[Activity]: The listing below is to be output in its exact form.

══ Provided material ══

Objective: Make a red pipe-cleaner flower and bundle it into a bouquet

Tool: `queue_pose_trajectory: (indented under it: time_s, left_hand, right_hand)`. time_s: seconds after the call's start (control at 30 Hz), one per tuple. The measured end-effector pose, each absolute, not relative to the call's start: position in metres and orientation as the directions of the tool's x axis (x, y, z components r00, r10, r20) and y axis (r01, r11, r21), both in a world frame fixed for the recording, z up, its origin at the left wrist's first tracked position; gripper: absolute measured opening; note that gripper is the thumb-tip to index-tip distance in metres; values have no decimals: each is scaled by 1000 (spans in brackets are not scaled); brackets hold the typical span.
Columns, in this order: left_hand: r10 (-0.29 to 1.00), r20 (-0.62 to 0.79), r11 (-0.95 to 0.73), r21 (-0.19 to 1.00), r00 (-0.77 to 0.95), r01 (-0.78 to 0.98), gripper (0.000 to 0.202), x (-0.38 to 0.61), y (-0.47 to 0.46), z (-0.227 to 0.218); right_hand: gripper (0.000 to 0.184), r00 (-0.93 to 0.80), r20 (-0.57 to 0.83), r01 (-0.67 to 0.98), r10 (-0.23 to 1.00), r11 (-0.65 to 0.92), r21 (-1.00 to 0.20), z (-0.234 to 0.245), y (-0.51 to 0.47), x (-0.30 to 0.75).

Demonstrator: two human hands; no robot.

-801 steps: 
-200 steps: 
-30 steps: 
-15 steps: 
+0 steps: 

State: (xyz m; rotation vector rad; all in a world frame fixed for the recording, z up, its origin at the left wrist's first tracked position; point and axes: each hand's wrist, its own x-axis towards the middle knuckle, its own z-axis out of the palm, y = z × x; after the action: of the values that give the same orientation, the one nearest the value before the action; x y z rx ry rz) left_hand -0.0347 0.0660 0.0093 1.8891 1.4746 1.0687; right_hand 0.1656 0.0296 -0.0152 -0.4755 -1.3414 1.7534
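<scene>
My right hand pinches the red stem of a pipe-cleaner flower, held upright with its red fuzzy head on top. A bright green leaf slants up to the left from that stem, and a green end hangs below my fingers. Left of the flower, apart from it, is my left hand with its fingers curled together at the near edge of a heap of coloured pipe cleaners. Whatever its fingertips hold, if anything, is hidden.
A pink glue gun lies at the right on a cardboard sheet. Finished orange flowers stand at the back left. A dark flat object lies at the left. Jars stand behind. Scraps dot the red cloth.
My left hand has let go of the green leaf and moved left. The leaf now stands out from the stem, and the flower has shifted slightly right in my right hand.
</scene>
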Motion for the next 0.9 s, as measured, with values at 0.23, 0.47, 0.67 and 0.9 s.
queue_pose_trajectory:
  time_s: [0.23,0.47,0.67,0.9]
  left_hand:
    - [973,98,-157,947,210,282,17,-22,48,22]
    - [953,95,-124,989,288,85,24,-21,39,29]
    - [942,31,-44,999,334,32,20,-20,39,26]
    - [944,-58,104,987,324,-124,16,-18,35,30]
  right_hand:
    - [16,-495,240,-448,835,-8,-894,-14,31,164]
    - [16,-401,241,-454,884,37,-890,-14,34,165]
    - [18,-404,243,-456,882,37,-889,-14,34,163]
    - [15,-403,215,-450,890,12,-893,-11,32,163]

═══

[Written solution]:
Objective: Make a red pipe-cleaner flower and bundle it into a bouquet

Tool: `queue_pose_trajectory: (indented under it: time_s, left_hand, right_hand)`. time_s: seconds after the call's start (control at 30 Hz), one per tuple. The measured end-effector pose, each absolute, not relative to the call's start: position in metres and orientation as the directions of the tool's x axis (x, y, z components r00, r10, r20) and y axis (r01, r11, r21), both in a world frame fixed for the recording, z up, its origin at the left wrist's first tracked position; gripper: absolute measured opening; note that gripper is the thumb-tip to index-tip distance in metres; values have no decimals: each is scaled by 1000 (spans in brackets are not scaled); brackets hold the typical span.
Columns, in this order: left_hand: r10 (-0.29 to 1.00), r20 (-0.62 to 0.79), r11 (-0.95 to 0.73), r21 (-0.19 to 1.00), r00 (-0.77 to 0.95), r01 (-0.78 to 0.98), gripper (0.000 to 0.202), x (-0.38 to 0.61), y (-0.47 to 0.46), z (-0.227 to 0.218); right_hand: gripper (0.000 to 0.184), r00 (-0.93 to 0.80), r20 (-0.57 to 0.83), r01 (-0.67 to 0.98), r10 (-0.23 to 1.00), r11 (-0.65 to 0.92), r21 (-1.00 to 0.20), z (-0.234 to 0.245), y (-0.51 to 0.47), x (-0.30 to 0.75).

Demonstrator: two human hands; no robot.

-801 steps: 
-200 steps: 
-30 steps: 
-15 steps: 
+0 steps: 

State: (xyz m; rotation vector rad; all in a world frame fixed for the recording, z up, its origin at the left wrist's first tracked position; point and axes: each hand's wrist, its own x-axis towards the middle knuckle, its own z-axis out of the palm, y = z × x; after the action: of the values that give the same orientation, the one nearest the value before the action; x y z rx ry rz) left_hand -0.0347 0.0660 0.0093 1.8891 1.4746 1.0687; right_hand 0.1656 0.0296 -0.0152 -0.4755 -1.3414 1.7534
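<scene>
My right hand pinches the red stem of a pipe-cleaner flower, held upright with its red fuzzy head on top. A bright green leaf slants up to the left from that stem, and a green end hangs below my fingers. Left of the flower, apart from it, is my left hand with its fingers curled together at the near edge of a heap of coloured pipe cleaners. Whatever its fingertips hold, if anything, is hidden.
A pink glue gun lies at the right on a cardboard sheet. Finished orange flowers stand at the back left. A dark flat object lies at the left. Jars stand behind. Scraps dot the red cloth.
My left hand has let go of the green leaf and moved left. The leaf now stands out from the stem, and the flower has shifted slightly right in my right hand.
</scene>
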Motion for the next 0.9 s, as measured, with values at 0.23, 0.47, 0.67 and 0.9 s.
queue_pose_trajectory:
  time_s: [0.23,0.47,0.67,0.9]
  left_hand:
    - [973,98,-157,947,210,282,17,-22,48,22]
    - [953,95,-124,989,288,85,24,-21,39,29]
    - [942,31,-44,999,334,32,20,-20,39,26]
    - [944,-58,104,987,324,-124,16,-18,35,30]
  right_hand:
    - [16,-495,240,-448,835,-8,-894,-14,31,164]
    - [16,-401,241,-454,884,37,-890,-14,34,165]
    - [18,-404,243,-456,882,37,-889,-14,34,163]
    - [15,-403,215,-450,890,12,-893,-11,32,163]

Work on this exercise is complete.